Like Guitar Hero, players receive several ranks based on their performance in PaRappa the Rapper. The rankings range from Awful to Cool. The player must retain a Good ranking or higher to clear a stage. However, they have the opportunity to replay levels if they fall below that ranking.

This is one of those games that offers some challenges but feels rewarding to complete. If you’re curious to see what other gems PlayStation cooked up during the late 90s and early 2000s era of gaming, check out PaRappa the Rapper.

Taiko no Tatsujin: Drum ‘n’ Fun!

Taiko no Tatsujin: Drum ‘n’ Fun operates similarly to the Donkey Konga series. Instead of your hands, you receive two drumsticks to use for your plastic drum peripheral. As one can tell, this is another game that requires excellent precision and rhythm.

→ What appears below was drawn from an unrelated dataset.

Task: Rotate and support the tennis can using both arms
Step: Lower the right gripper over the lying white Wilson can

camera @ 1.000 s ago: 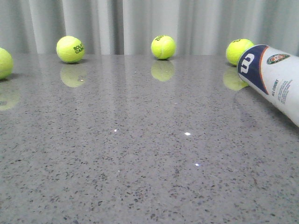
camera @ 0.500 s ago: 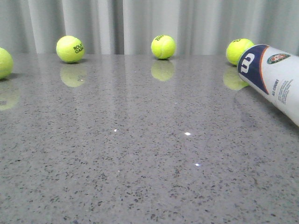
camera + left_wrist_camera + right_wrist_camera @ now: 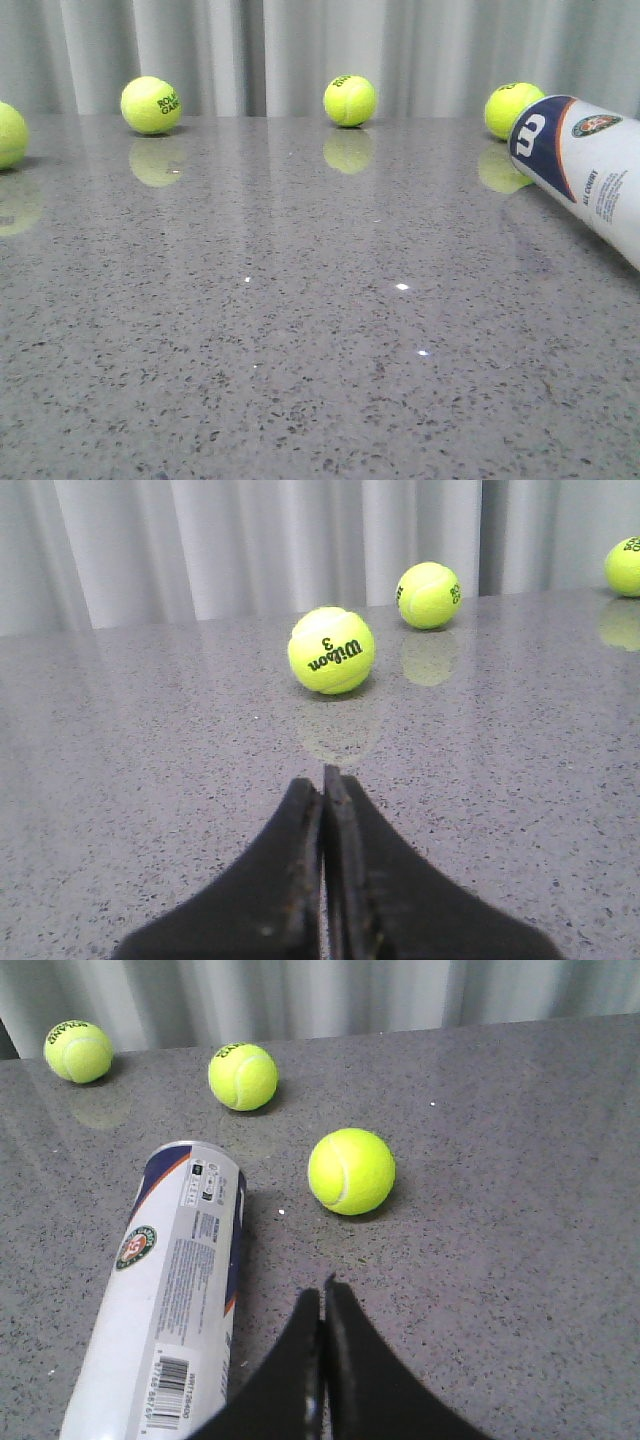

Like previous entries, music notes will move across a timeline from right to left. The music notes consist of Red and Blue notes. The former represents the drum’s face while the latter represents its rim. Playing the correct note as each one reaches the timeline’s end builds up your Soul Gauge. The stage is cleared when the gauge reaches a certain point.

Players can play this title with a controller or through the Nintendo Switch’s joy-cons. However, most customers argue it’s best to experience it with the given peripherals for immersive reasons. This game offers some competitive play where you can challenge friends online. Its track list is well-varied as many of the songs come from popular Nintendo and indie games.

If you’re looking for a fun drum-based rhythm game for you and the family to enjoy, check out Taiko no Tatsujin: Drum ‘n’ Fun.

Rocksmith Remastered: 2014 Edition

Rocksmith Remastered (2014) was Ubisoft’s response to fans who miss the old days of Guitar Hero and Rock Band. Ubisoft went on record to claim that the 2014 edition of Rocksmith serves as a replacement for the original 2011 title. This game follows the same agenda, though. Players can utilize any electric guitar or base guitar to play this game.

However, you’ll need one with play along a USB adapter cord. This game contains about 60+ tracks to play, not including the other tracks that came with its DLC package. Rocksmith’s gameplay holds stronger educational value than Guitar Hero or Rock Band. Instead of strumming specific notes at timely intervals, you must time fret and string combos with accuracy.

While it may sound daunting to some players, Rocksmith offers some excellent exercises and options that’ll help you progress. Some examples include removing notes from a song that overwhelms you or teaching you the importance of each string through color coding. Rocksmith Remastered is a phenomenal rhythm game that transforms you into a better guitar player after several weeks and months of practice.

So there we have it, our 8 video game picks to keep you busy after playing Guitar Hero.